Apache Spark is all the rage now in the Hadoop ecosystem. It has recently become an Apache top level project, and many people are looking at it as a successor to MapReduce.
You probably want to try this out yourself in your cluster. There are some nuances of Spark that are difficult to figure out. Here’s how you can get past them and start figuring out what Spark is all about and what it could do for you in your cluster.
The Spark home page states:
“Apache Spark is a fast and general engine for large-scale data processing”
Spark can actually be run completely outside of a Hadoop cluster by simply starting a master server and various workers. The instructions on the Spark home page are quite clear for this, so I’ll focus instead on the other way to use Spark…by executing it inside of YARN to work on your HDFS data.
These instructions assume that you have a single node cluster set up using the instructions I have posted earlier. They should also work if you have a cluster that uses Hadoop 2.2 or later (I have tried both 2.2 and 2.3).
You can download Spark from the project downloads page. You can either download the source and build Spark yourself (see the next section), or download binaries that have been built for Hadoop 2. Both will work in this situation.
To use the pre-built binaries, do the following:
Download the package by the label “Download binaries for Hadoop 2”. This is a .tgz file that contains a copy of the source distribution with binaries included. Beware…it’s big (175 MB for 0.9.0, compared to 5.5 MB for just the source). Copy this file to your Hadoop node and extract the archive. Skip to the section Configuring Spark for configuring Spark to run in your cluster.
Build Spark (optional)
In case you want to build Spark yourself, the build process is quite easy. For Hadoop 2.2, Spark can be built using Maven. Maven 3 is required for the build.
First, extract the source archive. It will create a directory named spark-0.9.0-incubating. The top level of this directory has the Maven pom.xml that you will build against.

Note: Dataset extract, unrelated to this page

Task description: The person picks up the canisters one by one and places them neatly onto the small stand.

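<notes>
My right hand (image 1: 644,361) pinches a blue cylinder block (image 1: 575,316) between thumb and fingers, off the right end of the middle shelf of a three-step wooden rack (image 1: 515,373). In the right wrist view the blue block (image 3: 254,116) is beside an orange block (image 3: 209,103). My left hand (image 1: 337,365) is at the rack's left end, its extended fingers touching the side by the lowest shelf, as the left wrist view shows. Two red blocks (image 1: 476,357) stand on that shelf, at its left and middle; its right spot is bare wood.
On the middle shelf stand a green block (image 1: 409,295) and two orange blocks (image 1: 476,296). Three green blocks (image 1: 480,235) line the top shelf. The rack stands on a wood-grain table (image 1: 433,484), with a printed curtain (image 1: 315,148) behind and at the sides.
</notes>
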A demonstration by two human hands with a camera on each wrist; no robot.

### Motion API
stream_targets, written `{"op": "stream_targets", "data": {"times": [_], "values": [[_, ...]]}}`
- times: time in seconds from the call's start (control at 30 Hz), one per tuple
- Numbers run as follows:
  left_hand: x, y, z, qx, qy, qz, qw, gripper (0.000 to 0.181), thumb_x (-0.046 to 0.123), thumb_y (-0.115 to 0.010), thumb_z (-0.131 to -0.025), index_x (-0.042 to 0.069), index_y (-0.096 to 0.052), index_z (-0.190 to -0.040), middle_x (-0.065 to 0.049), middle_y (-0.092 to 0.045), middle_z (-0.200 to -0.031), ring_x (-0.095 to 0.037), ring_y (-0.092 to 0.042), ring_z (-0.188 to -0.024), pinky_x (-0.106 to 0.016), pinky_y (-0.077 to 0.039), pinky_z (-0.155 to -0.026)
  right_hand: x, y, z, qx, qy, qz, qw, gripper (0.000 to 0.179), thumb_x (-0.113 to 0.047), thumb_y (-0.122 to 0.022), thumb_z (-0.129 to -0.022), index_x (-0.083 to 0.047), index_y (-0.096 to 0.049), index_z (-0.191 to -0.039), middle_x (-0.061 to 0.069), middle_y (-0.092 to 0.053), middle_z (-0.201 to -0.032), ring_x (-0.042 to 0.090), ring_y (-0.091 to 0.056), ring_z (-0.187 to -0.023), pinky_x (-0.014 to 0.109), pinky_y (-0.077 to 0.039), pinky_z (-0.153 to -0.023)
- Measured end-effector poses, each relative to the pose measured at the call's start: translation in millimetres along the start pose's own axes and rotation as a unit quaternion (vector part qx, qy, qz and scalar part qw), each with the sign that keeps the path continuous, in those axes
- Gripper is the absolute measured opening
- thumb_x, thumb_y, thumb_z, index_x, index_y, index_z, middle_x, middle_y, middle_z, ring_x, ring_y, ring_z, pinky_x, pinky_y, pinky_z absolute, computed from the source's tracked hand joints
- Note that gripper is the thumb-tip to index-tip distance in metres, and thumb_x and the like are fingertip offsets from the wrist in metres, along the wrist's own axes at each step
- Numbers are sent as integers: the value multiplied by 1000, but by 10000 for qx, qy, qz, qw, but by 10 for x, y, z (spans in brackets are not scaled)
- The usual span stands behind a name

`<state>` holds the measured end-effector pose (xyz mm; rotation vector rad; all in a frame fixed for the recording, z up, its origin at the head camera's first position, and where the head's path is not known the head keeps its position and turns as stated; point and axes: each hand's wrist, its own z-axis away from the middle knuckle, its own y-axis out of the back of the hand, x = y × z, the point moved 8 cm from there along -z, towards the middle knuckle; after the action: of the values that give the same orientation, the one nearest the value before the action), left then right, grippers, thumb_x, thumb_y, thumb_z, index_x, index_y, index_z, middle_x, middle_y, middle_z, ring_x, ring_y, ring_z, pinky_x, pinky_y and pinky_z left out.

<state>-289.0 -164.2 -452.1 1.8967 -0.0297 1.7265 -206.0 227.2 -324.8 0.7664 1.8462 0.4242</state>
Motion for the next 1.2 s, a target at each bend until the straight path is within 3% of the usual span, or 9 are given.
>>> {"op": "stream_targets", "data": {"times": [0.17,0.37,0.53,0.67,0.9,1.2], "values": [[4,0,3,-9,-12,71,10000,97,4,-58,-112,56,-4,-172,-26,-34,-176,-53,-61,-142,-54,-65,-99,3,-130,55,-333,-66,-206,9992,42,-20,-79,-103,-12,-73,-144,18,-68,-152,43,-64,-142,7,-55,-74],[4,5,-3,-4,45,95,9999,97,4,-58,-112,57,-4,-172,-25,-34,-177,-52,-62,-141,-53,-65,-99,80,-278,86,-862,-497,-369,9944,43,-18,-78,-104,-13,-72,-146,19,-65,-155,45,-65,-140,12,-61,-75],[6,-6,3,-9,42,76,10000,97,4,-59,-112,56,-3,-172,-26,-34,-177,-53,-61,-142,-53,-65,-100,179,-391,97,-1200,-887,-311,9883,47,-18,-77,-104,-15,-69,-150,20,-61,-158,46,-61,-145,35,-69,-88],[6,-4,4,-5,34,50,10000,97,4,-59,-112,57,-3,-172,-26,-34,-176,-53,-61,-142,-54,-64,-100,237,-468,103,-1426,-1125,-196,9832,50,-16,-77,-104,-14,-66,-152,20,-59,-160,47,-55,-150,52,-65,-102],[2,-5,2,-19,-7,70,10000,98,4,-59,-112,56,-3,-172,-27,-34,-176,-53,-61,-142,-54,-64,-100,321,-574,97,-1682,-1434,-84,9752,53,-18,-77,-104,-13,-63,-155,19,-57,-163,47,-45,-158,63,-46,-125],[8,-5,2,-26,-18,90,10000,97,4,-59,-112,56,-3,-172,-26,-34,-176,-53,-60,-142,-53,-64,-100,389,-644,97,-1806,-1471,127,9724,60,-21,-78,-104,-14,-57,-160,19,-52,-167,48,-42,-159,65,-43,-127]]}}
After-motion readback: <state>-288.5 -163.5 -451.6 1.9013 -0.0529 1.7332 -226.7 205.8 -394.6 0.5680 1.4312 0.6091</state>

Before running Maven, make sure you give Maven a little extra memory to work with, since the build process is quite intensive. The settings I used were:
export MAVEN_OPTS="-Xmx2g -XX:MaxPermSize=512M -XX:ReservedCodeCacheSize=512m"
Once you have MAVEN_OPTS set appropriately, then you can run the Maven build command as follows:
mvn -Pyarn -Dhadoop.version=2.2.0 -Dyarn.version=2.2.0 -DskipTests clean package
Note: I tried running Spark against the Hadoop 2.3 libraries, but was unsuccessful. I received some NullPointerExceptions related to setting the Hadoop configuration when trying to run the examples. I did discover that I can build against the 2.2 libraries and run in either version 2.2 or version 2.3.
Maven has a profile that needs to be activated for running Spark in YARN (-Pyarn). Some of the tests do not work the very first time Spark is built, so for your first time building Spark, use -DskipTests to skip over the unit tests.
The build process will take a while (a few minutes), depending on the speed of your machine. When it is finished, you will see a nice report from Maven indicating the status of all of the component builds.
Once the build finishes, you can either:
- Take the complete directory with all .class and .jar files that were generated and copy it to your Hadoop node (as you would have if you downloaded the pre-built binaries).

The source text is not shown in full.